About this task
Each record that follows is to be reproduced character for character, pictures excepted.
==*==
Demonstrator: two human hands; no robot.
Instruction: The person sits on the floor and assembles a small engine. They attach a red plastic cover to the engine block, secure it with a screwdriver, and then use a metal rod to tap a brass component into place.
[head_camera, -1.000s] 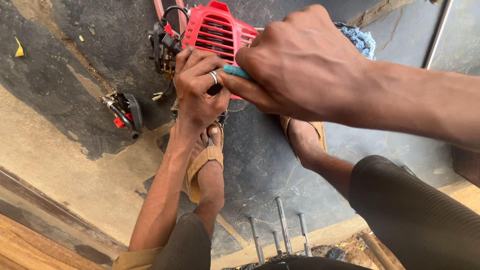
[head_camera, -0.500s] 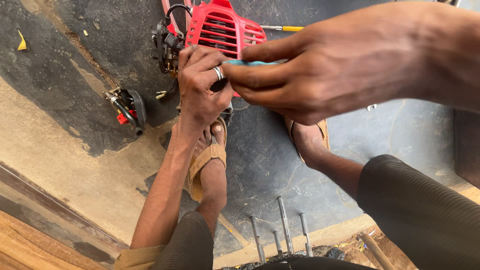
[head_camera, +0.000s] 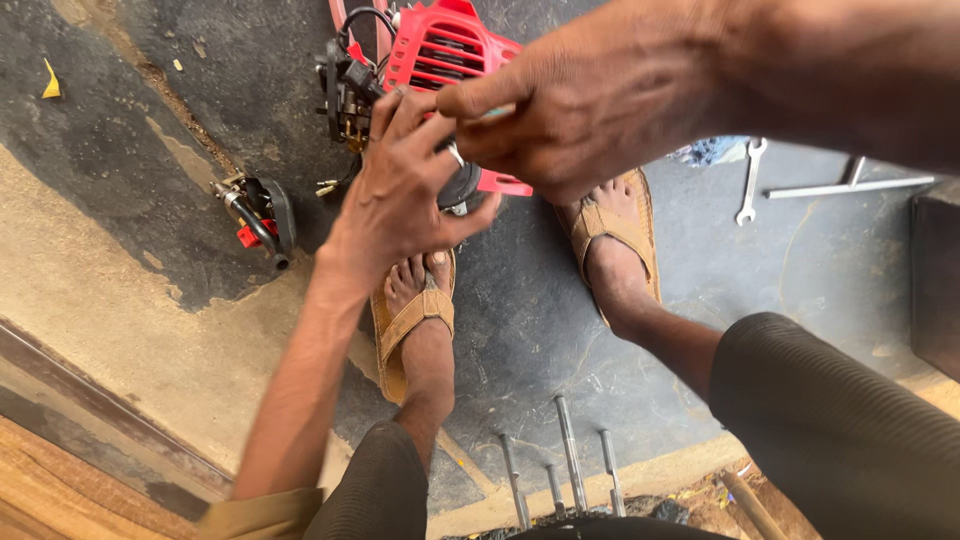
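Engine (head_camera: 445, 50) sits on the floor (head_camera: 120, 280) just ahead of your feet, long axis running away from you. Your left hand (head_camera: 400, 195) is cupped under its near end, fingers curled on a dark round part. Right hand (head_camera: 590, 100) is on top, pinching smth pale blue, closer to the cover. Red slotted plastic cover, black carb bits on the left side.

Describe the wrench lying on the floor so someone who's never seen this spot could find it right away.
Start at the red engine housing the left hand and right hand work on, then look right, past the right foot's tan sandal. On the dark floor lies a small silver wrench. Unlike the long metal bar beside it, it is short with open-jawed ends.
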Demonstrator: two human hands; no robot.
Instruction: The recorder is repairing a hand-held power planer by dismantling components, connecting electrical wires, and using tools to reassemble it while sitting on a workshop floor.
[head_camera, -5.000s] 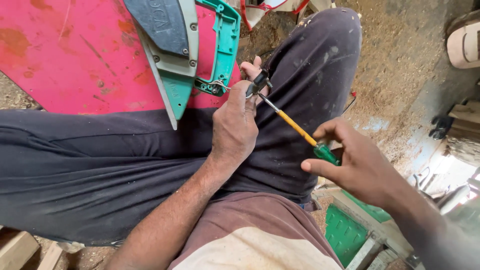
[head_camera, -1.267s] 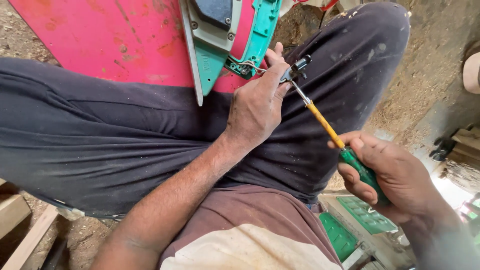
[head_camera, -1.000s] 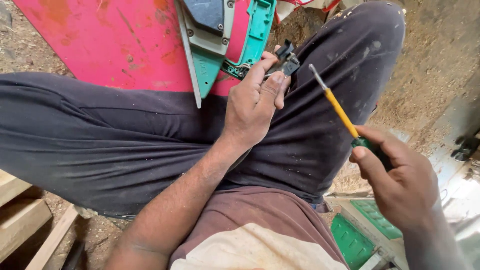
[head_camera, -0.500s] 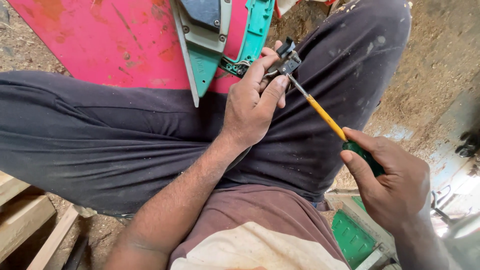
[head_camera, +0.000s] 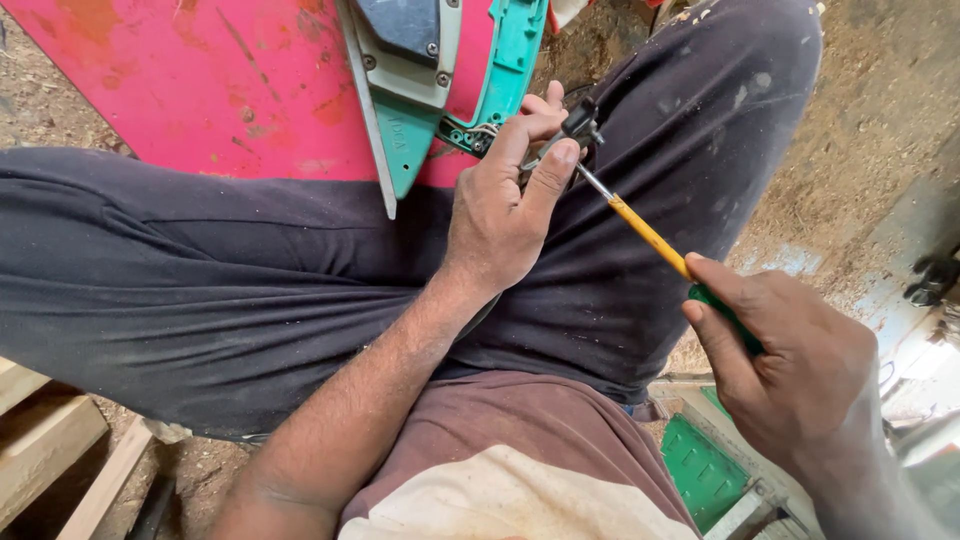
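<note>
We're sitting w/ legs crossed, working over our lap. Our left hand is pinching a small black part between thumb and fingertips, fingers clamped tight on it, just beside the open teal edge of the power tool housing. Thin wires are running from that housing toward the part, so it's hanging close to the tool, right above our dark trousers.

Our right hand is wrapped shut around the green handle of the screwdriver; the yellow shaft is angling up-left and the metal tip is meeting the black part at the left fingertips.

Judging from this, we're driving or loosening a small screw on that part. To do it well, we're thinking: keep the shaft in line w/ the screw axis, not slanted, so the tip isn't camming out toward the left fingers. Push in firmly, turn slowly. Left hand should be bracing against the thigh so the part isn't twisting and tugging the wires. Can't tell the screw head type from here, too small.

A red panel is lying under the tool; wood offcuts are at lower left, and a green piece is sitting lower right on the sawdusty ground.
</note>
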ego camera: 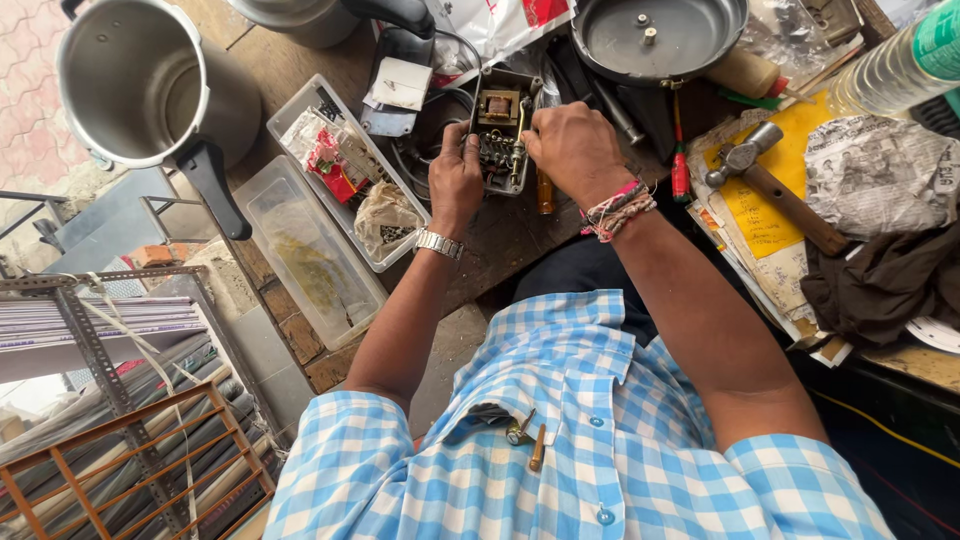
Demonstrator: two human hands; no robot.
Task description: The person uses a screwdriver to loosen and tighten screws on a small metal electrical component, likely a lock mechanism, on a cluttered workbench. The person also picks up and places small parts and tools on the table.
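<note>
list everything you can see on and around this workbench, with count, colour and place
electrical unit: 1, grey open case with brass parts, bench centre, between both hands
screwdriver: 1, amber handle, under the right hand
red-handled tool: 1, right of the right hand
hammer: 1, steel head, wooden handle, on yellow paper
pressure cooker: 1, silver with black handle, upper left
round pan: 1, dark grey, top centre
plastic tray: 1, clear, holding small packets, left of the unit
plastic lid: 1, clear, bench's left edge
bottle: 1, clear, upper right
dark cloth: 1, brown, right edge
metal rack: 1, rusty orange and grey, lower left
left hand: on the unit's left side, silver watch
right hand: on the unit's right side, thread bands
</note>
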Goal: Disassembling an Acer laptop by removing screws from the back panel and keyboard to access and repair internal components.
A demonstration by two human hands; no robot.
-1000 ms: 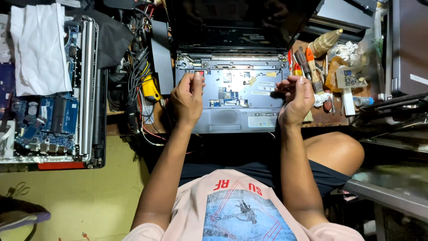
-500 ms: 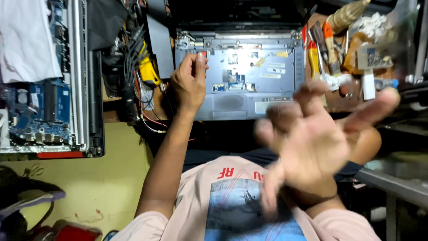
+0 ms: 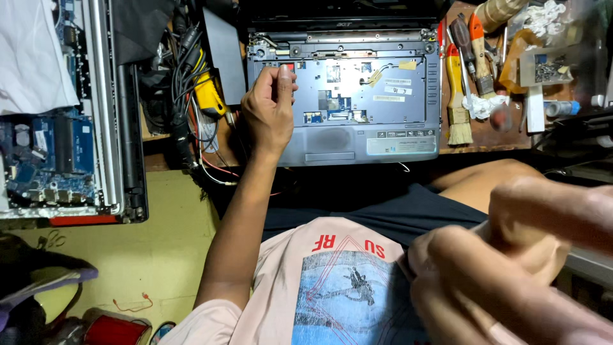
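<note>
The left hand [image 3: 271,112] rests on the left edge of an opened laptop base [image 3: 348,96] with its keyboard removed; the fingers are curled together and the fingertips [image 3: 285,73] press down near a small red part at the base's upper left corner, though the hand hides whether anything is pinched under them. The laptop base lies on the worktop [image 3: 491,137] directly ahead of the person, its grey palm rest toward the body, its blue inner plate and small boards exposed; its dark screen is cut off by the top edge of the picture.

The right hand [image 3: 511,268] is raised very close to the camera at the lower right; it is large, blurred and cut off by the frame, the fingers look bent inward, and I cannot tell whether it holds something.

To the right of the laptop base lie a small brush [image 3: 454,96] with a red and yellow handle and two screwdrivers [image 3: 469,45] with dark and orange handles, just beside each other; a crumpled white tissue [image 3: 485,105] touches them. Left of the laptop base a yellow tool [image 3: 209,96] sits in a tangle of dark cables; further left a second opened machine [image 3: 45,153] shows a blue circuit board, partly covered by a white cloth [image 3: 32,57].
</note>
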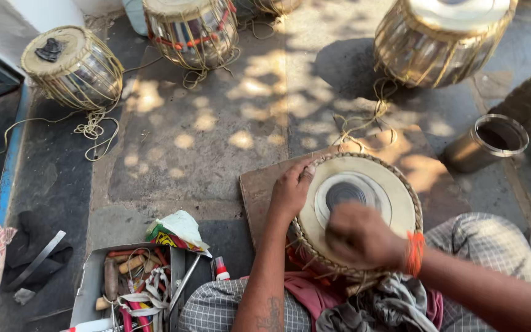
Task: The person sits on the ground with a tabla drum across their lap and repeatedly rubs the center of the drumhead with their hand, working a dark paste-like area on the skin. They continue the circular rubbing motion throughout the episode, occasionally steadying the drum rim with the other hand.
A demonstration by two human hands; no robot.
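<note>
— Closest to my lens sits the checked cloth over the lap, with a pink and grey rag bunched between the knees. What do you see on top of it?

— Biggest thing there is the hand drum, tilted on the lap, its pale skin facing up with a dark round patch in the middle and a braided rim around it. It leans against a flat brown board on the ground.

— And my hands?

— Your left hand grips the drum's left rim, fingers curled over the braid. Your right hand is blurred; it lies clenched on the skin just below the dark patch, and I cannot tell whether it holds anything. An orange thread wraps that wrist.

— Around us?

— Three more rope-laced drums stand on the pavement: one at upper right, one at top centre, a smaller one at upper left with loose cord trailing from it. A metal cup lies on its side at right. At lower left an open tool tray holds handles and cords, with a folded bright packet resting on its edge and a small red-capped bottle just beside it.
</note>
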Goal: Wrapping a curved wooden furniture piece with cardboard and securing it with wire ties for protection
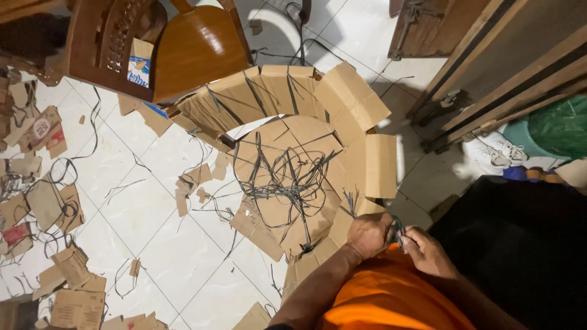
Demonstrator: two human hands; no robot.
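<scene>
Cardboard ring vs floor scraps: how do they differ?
The cardboard ring is built up from large panels standing in a curve; the floor scraps are small pieces lying flat and scattered. Dark strips tie the ring's panels and tangle across its base; the scraps lie loose. Both hands, left hand and right hand, work at the ring; none touches the scraps. Both are brown cardboard.

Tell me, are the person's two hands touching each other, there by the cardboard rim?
Touching. The head view shows the left hand and right hand meeting fingertip to fingertip around a thin dark strip, with no gap visible.

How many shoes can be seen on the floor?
1: a white sneaker lies at the right, beside the wooden frame and a green bag. A second may be hidden.
</scene>
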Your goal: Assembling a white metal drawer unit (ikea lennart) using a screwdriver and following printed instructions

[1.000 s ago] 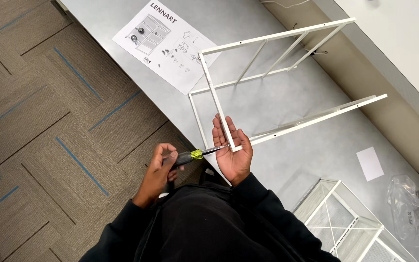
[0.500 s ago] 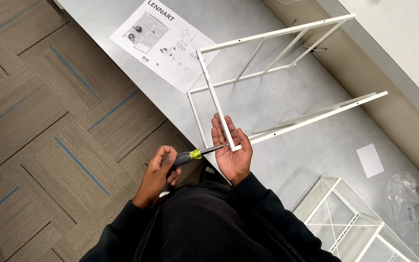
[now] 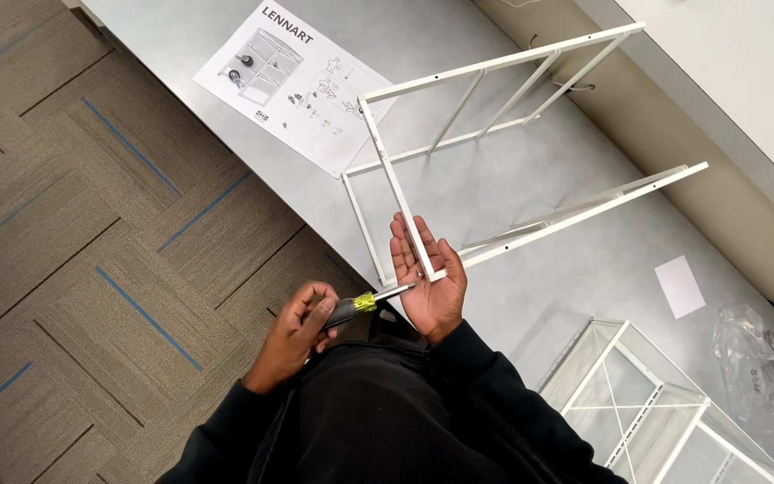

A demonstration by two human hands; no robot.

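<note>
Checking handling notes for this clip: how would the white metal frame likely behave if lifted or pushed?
The white metal frame looks stiff yet probably light: thin tubes around open space. Its far ends are unbraced, so they may flex or wobble. Standing on narrow rails on the grey tabletop, it could slide or tip when pushed; the right hand steadies one corner.

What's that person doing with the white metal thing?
A person stands at a grey table. The right hand steadies the corner of a white metal frame that rests on the table. The left hand grips a screwdriver, its tip pointing at that corner. A paper instruction sheet lies nearby, with a white wire basket and a clear plastic bag off to the side.
</note>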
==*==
Expected output
Demonstrator: two human hands; no robot.
Instruction: The person sits on the floor and assembles a small engine. They attach a red plastic cover to the engine block, secure it with a screwdriver, and then use a metal rod to tap a brass component into place.
[head_camera, -1.000s] 
[head_camera, -0.500s] 
[head_camera, +0.000s] 
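Engine (head_camera: 445, 50) sits on the floor (head_camera: 120, 280) just ahead of your feet, long axis running away from you. Your left hand (head_camera: 400, 195) is cupped under its near end, fingers curled on a dark round part. Right hand (head_camera: 590, 100) is on top, pinching smth pale blue, closer to the cover. Red slotted plastic cover, black carb bits on the left side.

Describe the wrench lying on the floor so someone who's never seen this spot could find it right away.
Start at the red engine housing the left hand and right hand work on, then look right, past the right foot's tan sandal. On the dark floor lies a small silver wrench. Unlike the long metal bar beside it, it is short with open-jawed ends.
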Demonstrator: two human hands; no robot.
Instruction: The recorder is repairing a hand-held power planer by dismantling components, connecting electrical wires, and using tools to reassemble it while sitting on a workshop floor.
[head_camera, -5.000s] 
[head_camera, -1.267s] 
[head_camera, -1.000s] 
[head_camera, -0.500s] 
[head_camera, +0.000s] 
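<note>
We're sitting w/ legs crossed, working over our lap. Our left hand is pinching a small black part between thumb and fingertips, fingers clamped tight on it, just beside the open teal edge of the power tool housing. Thin wires are running from that housing toward the part, so it's hanging close to the tool, right above our dark trousers.

Our right hand is wrapped shut around the green handle of the screwdriver; the yellow shaft is angling up-left and the metal tip is meeting the black part at the left fingertips.

Judging from this, we're driving or loosening a small screw on that part. To do it well, we're thinking: keep the shaft in line w/ the screw axis, not slanted, so the tip isn't camming out toward the left fingers. Push in firmly, turn slowly. Left hand should be bracing against the thigh so the part isn't twisting and tugging the wires. Can't tell the screw head type from here, too small.

A red panel is lying under the tool; wood offcuts are at lower left, and a green piece is sitting lower right on the sawdusty ground.
</note>
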ego camera: 
Demonstrator: two human hands; no robot.
Task description: The person uses a screwdriver to loosen and tighten screws on a small metal electrical component, likely a lock mechanism, on a cluttered workbench. The person also picks up and places small parts and tools on the table.
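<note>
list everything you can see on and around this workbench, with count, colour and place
electrical unit: 1, grey open case with brass parts, bench centre, between both hands
screwdriver: 1, amber handle, under the right hand
red-handled tool: 1, right of the right hand
hammer: 1, steel head, wooden handle, on yellow paper
pressure cooker: 1, silver with black handle, upper left
round pan: 1, dark grey, top centre
plastic tray: 1, clear, holding small packets, left of the unit
plastic lid: 1, clear, bench's left edge
bottle: 1, clear, upper right
dark cloth: 1, brown, right edge
metal rack: 1, rusty orange and grey, lower left
left hand: on the unit's left side, silver watch
right hand: on the unit's right side, thread bands
</note>
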Goal: Disassembling an Acer laptop by removing screws from the back panel and keyboard to access and repair internal components.
A demonstration by two human hands; no robot.
-1000 ms: 
-500 ms: 
+0 ms: 
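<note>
The left hand [image 3: 271,112] rests on the left edge of an opened laptop base [image 3: 348,96] with its keyboard removed; the fingers are curled together and the fingertips [image 3: 285,73] press down near a small red part at the base's upper left corner, though the hand hides whether anything is pinched under them. The laptop base lies on the worktop [image 3: 491,137] directly ahead of the person, its grey palm rest toward the body, its blue inner plate and small boards exposed; its dark screen is cut off by the top edge of the picture.

The right hand [image 3: 511,268] is raised very close to the camera at the lower right; it is large, blurred and cut off by the frame, the fingers look bent inward, and I cannot tell whether it holds something.

To the right of the laptop base lie a small brush [image 3: 454,96] with a red and yellow handle and two screwdrivers [image 3: 469,45] with dark and orange handles, just beside each other; a crumpled white tissue [image 3: 485,105] touches them. Left of the laptop base a yellow tool [image 3: 209,96] sits in a tangle of dark cables; further left a second opened machine [image 3: 45,153] shows a blue circuit board, partly covered by a white cloth [image 3: 32,57].
</note>
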Task: The person sits on the ground with a tabla drum across their lap and repeatedly rubs the center of the drumhead with their hand, working a dark paste-like area on the skin. They continue the circular rubbing motion throughout the episode, occasionally steadying the drum rim with the other hand.
A demonstration by two human hands; no robot.
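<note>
— Closest to my lens sits the checked cloth over the lap, with a pink and grey rag bunched between the knees. What do you see on top of it?

— Biggest thing there is the hand drum, tilted on the lap, its pale skin facing up with a dark round patch in the middle and a braided rim around it. It leans against a flat brown board on the ground.

— And my hands?

— Your left hand grips the drum's left rim, fingers curled over the braid. Your right hand is blurred; it lies clenched on the skin just below the dark patch, and I cannot tell whether it holds anything. An orange thread wraps that wrist.

— Around us?

— Three more rope-laced drums stand on the pavement: one at upper right, one at top centre, a smaller one at upper left with loose cord trailing from it. A metal cup lies on its side at right. At lower left an open tool tray holds handles and cords, with a folded bright packet resting on its edge and a small red-capped bottle just beside it.
</note>
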Goal: Wrapping a curved wooden furniture piece with cardboard and securing it with wire ties for protection
Demonstrator: two human hands; no robot.
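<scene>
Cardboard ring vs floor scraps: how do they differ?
The cardboard ring is built up from large panels standing in a curve; the floor scraps are small pieces lying flat and scattered. Dark strips tie the ring's panels and tangle across its base; the scraps lie loose. Both hands, left hand and right hand, work at the ring; none touches the scraps. Both are brown cardboard.

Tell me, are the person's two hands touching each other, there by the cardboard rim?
Touching. The head view shows the left hand and right hand meeting fingertip to fingertip around a thin dark strip, with no gap visible.

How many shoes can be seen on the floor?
1: a white sneaker lies at the right, beside the wooden frame and a green bag. A second may be hidden.
</scene>
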Your goal: Assembling a white metal drawer unit (ikea lennart) using a screwdriver and following printed instructions

[1.000 s ago] 
[0.500 s ago] 
[now] 

A demonstration by two human hands; no robot.

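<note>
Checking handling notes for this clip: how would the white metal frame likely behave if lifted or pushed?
The white metal frame looks stiff yet probably light: thin tubes around open space. Its far ends are unbraced, so they may flex or wobble. Standing on narrow rails on the grey tabletop, it could slide or tip when pushed; the right hand steadies one corner.

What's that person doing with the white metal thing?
A person stands at a grey table. The right hand steadies the corner of a white metal frame that rests on the table. The left hand grips a screwdriver, its tip pointing at that corner. A paper instruction sheet lies nearby, with a white wire basket and a clear plastic bag off to the side.
</note>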

This answer has no further content.